Prior to the COVID pandemic, federal spending increased faster than population and inflation—and these spending increases have resulted in a string of large budget deficits that have contributed to an estimated $941.9 billion increase in gross federal debt from 2014/15 to 2023/24.
“This accumulation of debt, along with recent hikes in interest rates, has raised the cost of interest on the federal debt to one of the largest budget expense items,” said Fuss.
“The federal government should prioritize balancing the budget so taxpayers aren’t saddled with future tax increases to pay ever-increasing interest on federal debt, there are options—now it’s just a question of whether they have the good sense to use them.”

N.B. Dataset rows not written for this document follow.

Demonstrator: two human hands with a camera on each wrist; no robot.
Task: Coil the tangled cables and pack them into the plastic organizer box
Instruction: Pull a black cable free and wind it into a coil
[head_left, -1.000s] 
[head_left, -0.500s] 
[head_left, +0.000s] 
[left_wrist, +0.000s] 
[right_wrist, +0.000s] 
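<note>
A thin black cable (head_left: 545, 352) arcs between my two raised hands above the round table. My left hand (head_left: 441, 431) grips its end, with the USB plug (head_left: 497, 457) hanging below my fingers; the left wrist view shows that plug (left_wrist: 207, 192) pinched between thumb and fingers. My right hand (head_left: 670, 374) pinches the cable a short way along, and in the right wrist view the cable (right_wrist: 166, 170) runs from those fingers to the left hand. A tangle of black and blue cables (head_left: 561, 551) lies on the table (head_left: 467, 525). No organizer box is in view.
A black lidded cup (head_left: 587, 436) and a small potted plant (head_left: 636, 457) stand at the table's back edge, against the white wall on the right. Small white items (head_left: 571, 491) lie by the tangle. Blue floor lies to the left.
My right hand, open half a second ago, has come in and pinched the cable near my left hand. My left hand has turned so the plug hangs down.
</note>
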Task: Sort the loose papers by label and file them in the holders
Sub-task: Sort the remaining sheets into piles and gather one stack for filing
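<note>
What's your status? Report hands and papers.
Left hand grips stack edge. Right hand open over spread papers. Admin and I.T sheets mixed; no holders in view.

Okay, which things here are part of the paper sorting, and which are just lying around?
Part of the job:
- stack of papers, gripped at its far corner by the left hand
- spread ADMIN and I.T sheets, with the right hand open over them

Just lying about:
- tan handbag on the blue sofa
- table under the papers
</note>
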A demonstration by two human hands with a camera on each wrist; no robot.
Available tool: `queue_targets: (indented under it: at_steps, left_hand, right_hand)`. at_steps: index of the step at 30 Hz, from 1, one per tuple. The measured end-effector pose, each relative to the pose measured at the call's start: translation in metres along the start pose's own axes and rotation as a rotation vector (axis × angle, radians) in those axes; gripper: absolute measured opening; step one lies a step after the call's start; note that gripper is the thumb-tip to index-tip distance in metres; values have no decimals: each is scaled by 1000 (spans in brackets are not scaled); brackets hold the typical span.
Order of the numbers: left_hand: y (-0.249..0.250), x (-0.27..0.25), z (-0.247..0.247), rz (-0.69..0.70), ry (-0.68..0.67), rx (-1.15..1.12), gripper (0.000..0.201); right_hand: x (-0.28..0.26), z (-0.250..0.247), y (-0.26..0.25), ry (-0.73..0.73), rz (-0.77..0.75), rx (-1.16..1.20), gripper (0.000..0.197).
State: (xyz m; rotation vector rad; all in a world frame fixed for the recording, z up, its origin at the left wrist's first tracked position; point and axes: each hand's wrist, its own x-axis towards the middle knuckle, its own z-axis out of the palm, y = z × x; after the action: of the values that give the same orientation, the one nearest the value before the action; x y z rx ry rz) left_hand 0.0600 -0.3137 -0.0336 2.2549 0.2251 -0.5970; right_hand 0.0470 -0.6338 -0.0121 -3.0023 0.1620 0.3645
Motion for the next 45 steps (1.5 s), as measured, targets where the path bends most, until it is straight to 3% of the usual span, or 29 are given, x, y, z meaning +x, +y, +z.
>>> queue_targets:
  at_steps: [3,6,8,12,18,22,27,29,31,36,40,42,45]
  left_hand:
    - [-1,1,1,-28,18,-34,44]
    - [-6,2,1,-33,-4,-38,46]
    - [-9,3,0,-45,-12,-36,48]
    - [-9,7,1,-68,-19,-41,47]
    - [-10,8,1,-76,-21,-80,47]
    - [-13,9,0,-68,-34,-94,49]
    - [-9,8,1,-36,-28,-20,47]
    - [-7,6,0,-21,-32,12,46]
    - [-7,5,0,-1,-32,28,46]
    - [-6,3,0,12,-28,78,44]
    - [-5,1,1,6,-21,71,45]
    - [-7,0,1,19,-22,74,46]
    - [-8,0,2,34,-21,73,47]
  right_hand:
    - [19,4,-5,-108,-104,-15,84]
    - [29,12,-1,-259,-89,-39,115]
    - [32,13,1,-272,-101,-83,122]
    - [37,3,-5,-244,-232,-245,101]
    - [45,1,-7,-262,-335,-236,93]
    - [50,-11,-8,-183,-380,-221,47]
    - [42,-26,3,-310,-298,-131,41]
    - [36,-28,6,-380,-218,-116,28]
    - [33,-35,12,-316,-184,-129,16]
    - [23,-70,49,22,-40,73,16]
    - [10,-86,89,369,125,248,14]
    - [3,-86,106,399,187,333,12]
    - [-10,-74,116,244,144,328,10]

Jake Fuss, Director, Fiscal Studies
Grady Munro, Policy Analyst
To arrange media interviews or for more information, please contact:
Drue MacPherson, Media Relations, Fraser Institute
604-688-0221 ext. 721
The Fraser Institute is an independent Canadian public policy research and educational organization with offices in Vancouver, Calgary, Toronto, and Montreal and ties to a global network of think-tanks in 87 countries. Its mission is to improve the quality of life for Canadians, their families and future generations by studying, measuring and broadly communicating the effects of government policies, entrepreneurship and choice on their well-being. To protect the Institute’s independence, it does not accept grants from governments or contracts for research. Visit www.fraserinstitute.org.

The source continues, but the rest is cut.